A long-distance friend recently told me, “We don’t have to talk every week or keep up with every event in each other’s lives; when we see each other again, we’ll continue our conversation where we left off years ago.”  This is the beauty of traveling and embracing wanderlust.  Loved ones don’t cease to be loved.  The bond between dear friends doesn’t lose strength.  By carrying all the love you’ve gathered in your heart, home is always within you.  Let me touch on a few artists’ Ps of V about home, if you will. Edward Sharpe and his crew believe that “home is wherever I’m with you” (assuming that “you” is someone they love). Jack Johnson says, “Home is wherever we are if there’s love here too.”  And long ago, some crafty little lady crocheted “home is where the heart is” and lives on through her legend of throw pillows and pastel-colored wall-hangings. All of that together would be, “Home is wherever I’m with your heart (if there’s love here)”…right?

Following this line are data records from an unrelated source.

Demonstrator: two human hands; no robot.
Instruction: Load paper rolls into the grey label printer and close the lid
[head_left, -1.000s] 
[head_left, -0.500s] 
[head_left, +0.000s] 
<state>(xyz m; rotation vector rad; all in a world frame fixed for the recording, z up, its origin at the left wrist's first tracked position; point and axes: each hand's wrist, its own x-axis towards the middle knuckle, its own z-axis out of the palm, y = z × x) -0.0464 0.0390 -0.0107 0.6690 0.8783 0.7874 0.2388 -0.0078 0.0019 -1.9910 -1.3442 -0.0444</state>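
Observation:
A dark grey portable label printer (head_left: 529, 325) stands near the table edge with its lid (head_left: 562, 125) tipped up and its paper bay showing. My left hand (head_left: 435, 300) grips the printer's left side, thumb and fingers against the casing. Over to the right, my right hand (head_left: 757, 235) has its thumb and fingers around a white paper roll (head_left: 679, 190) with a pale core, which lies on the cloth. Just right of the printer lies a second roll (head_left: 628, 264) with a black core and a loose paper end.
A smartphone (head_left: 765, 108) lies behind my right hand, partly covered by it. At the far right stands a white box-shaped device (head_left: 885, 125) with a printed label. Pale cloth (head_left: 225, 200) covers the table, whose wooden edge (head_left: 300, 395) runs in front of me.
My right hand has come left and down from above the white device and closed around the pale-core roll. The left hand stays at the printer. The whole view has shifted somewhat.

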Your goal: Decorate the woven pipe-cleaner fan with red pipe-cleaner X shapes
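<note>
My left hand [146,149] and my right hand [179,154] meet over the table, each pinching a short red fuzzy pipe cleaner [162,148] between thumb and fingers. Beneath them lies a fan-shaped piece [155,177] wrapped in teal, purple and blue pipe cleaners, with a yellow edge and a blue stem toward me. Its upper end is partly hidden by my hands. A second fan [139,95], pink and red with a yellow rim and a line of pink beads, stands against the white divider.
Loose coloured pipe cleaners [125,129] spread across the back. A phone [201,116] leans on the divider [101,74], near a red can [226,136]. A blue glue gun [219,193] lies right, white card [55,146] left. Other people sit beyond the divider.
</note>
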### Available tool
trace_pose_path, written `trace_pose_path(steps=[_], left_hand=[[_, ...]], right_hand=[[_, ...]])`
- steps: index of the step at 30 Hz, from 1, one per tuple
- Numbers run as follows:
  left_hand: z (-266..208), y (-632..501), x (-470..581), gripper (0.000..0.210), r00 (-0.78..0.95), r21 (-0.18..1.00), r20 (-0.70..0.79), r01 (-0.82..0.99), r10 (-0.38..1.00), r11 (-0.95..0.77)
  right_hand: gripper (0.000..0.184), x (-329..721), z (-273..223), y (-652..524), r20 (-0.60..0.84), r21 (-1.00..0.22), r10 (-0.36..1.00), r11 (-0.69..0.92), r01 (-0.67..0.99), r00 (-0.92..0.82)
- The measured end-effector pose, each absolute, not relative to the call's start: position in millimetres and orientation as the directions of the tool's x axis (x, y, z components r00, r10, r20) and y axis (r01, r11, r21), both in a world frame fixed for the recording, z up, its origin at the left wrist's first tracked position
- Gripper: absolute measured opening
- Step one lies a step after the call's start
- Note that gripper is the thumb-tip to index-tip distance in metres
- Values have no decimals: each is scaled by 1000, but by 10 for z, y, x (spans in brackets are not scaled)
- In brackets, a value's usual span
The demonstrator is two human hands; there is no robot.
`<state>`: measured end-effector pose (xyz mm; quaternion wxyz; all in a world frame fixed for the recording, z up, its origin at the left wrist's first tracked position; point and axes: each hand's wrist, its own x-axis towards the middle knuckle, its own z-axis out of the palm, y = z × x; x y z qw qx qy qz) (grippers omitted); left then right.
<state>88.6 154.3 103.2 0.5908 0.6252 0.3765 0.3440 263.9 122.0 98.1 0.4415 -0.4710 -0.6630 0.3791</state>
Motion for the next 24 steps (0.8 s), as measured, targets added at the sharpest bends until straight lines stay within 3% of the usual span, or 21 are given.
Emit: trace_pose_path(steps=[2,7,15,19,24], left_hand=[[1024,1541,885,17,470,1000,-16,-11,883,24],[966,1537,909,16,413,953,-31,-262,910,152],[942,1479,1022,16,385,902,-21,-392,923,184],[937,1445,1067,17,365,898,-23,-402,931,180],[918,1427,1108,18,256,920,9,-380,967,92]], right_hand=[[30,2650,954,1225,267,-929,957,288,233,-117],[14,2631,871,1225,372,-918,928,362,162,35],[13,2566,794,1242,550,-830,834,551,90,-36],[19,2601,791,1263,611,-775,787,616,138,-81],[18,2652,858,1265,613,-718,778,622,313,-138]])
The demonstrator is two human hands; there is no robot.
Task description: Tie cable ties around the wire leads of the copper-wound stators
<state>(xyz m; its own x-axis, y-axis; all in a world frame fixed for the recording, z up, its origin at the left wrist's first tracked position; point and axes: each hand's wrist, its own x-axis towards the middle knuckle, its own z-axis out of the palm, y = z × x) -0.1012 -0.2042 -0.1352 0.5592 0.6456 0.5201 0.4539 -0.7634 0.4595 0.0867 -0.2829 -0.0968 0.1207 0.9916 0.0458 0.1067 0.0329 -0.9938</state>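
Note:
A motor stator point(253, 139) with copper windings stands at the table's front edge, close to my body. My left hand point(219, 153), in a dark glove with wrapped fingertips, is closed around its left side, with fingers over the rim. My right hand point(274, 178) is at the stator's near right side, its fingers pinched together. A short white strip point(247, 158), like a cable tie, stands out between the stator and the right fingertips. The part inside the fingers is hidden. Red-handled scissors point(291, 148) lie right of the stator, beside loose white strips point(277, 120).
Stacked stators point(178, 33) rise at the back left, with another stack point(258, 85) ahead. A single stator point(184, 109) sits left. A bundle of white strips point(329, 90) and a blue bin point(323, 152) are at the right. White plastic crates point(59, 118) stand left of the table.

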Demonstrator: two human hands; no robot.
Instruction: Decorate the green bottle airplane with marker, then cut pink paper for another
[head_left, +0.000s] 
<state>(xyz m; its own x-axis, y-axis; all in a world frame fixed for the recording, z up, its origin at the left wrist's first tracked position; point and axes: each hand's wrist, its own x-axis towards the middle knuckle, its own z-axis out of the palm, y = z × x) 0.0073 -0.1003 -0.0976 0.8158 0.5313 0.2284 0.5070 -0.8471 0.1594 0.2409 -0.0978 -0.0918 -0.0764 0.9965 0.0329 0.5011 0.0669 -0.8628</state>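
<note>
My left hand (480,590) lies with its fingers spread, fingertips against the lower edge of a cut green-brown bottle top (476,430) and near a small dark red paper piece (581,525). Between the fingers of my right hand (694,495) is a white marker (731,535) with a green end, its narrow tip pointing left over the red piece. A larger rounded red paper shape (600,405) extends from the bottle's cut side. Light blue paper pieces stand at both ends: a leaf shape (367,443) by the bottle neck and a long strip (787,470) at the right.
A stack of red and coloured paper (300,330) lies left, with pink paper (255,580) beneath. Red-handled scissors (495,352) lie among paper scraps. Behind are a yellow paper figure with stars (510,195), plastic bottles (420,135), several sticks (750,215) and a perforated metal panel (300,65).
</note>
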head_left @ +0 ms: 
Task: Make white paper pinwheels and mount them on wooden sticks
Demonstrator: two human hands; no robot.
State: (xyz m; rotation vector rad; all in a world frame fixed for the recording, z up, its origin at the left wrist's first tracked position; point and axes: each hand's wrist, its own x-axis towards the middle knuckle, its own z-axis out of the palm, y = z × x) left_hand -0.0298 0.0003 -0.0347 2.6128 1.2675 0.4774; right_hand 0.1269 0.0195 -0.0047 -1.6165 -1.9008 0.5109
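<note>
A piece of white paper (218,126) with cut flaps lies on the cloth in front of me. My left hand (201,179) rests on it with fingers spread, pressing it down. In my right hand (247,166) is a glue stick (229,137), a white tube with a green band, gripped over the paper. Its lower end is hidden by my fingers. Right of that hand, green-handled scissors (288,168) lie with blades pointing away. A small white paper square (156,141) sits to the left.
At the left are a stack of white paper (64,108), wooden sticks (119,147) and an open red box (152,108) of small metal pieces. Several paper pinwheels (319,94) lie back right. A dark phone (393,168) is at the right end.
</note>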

My point is that home is simply your state of mind.  If you have an open, loving attitude to your surroundings, a foreign place will soon become a happy home.  So forget about being homesick or unsatisfied with your current situation.  Carry love with you everywhere you go so that you are at home anywhere in the world.  Make friends with yourself.  Love yourself.  Offer love to your surroundings.  For a wandering spirit to enjoy life wherever it may find itself, it’s necessary to pack your beliefs and the people you love in your heart.  Don’t hold on to the past and wish for old comforts—accent every new moment with the colors of home, with the things that remind you of the love you carry with you.  Let home be wherever your heart takes you.  Happy home-hopping, my friends.

Love,
Cindy

P.S. All this being said, I am beyond excited to go to my original home next week to be with the most loving family on the planet.  (Do you think I’m exaggerating?  Just hang out with us for an evening of cooking, dancing, and enjoying life in our little kitchen and then tell me if I’m overstating the awesomeness that is the Mergens.)  Holy Moly.  See y’all in a week.

“Alabama, Arkansas, I do love my maw n paw…not the way that I do love you!”